* REQUIRED ACTION: Report every line in the listing below where the string "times" shows up.

# # # #

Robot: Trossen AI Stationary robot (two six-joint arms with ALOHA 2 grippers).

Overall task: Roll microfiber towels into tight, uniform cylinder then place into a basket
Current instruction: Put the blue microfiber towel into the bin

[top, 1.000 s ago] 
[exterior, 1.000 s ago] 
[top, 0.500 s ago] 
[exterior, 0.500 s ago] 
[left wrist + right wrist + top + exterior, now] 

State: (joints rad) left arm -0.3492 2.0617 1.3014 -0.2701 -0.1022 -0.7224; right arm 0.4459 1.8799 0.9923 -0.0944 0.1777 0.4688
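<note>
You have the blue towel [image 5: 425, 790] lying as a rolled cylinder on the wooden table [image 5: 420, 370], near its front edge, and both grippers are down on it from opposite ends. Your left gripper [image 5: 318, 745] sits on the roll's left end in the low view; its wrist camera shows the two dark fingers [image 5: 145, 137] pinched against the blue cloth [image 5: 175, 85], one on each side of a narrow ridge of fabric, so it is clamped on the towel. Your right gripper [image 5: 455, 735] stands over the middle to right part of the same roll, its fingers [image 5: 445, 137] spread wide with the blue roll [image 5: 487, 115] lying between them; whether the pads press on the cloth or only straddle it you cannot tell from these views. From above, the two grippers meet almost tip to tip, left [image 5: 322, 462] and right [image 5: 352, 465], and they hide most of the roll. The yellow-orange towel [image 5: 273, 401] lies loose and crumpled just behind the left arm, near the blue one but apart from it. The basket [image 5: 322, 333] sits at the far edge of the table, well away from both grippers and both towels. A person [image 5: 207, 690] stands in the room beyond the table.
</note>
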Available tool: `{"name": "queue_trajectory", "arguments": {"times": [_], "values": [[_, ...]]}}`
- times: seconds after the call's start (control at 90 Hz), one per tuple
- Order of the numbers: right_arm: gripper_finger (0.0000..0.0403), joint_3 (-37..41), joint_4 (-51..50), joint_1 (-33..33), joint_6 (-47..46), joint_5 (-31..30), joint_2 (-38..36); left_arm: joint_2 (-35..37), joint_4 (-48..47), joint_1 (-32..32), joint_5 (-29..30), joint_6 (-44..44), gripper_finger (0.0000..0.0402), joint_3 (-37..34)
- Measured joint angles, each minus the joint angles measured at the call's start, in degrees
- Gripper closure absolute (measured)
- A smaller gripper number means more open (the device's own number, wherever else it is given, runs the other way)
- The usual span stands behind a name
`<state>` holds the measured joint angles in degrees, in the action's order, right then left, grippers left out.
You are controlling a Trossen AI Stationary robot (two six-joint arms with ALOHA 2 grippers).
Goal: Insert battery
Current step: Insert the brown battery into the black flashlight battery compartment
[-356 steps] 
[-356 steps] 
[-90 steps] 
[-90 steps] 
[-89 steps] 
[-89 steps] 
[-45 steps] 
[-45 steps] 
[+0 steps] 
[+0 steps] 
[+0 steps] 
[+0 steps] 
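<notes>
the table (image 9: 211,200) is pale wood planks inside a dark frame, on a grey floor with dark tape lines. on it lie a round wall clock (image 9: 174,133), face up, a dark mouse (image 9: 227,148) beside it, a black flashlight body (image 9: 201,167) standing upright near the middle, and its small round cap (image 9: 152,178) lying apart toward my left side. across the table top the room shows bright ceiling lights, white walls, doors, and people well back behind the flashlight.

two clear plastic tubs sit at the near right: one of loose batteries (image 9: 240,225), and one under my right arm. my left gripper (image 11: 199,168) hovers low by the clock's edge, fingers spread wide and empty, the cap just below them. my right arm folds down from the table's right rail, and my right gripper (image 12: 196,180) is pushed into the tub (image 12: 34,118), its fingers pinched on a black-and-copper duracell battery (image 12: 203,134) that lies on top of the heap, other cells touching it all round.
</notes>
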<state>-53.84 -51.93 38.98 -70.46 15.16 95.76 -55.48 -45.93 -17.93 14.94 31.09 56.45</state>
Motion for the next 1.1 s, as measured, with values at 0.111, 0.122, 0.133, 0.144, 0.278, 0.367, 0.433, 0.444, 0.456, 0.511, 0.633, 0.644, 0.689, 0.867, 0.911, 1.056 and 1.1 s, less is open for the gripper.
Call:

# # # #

* YOUR SOLUTION:
Available tool: `{"name": "queue_trajectory", "arguments": {"times": [_], "values": [[_, ...]]}}`
- times: seconds after the call's start (control at 90 Hz), one per tuple

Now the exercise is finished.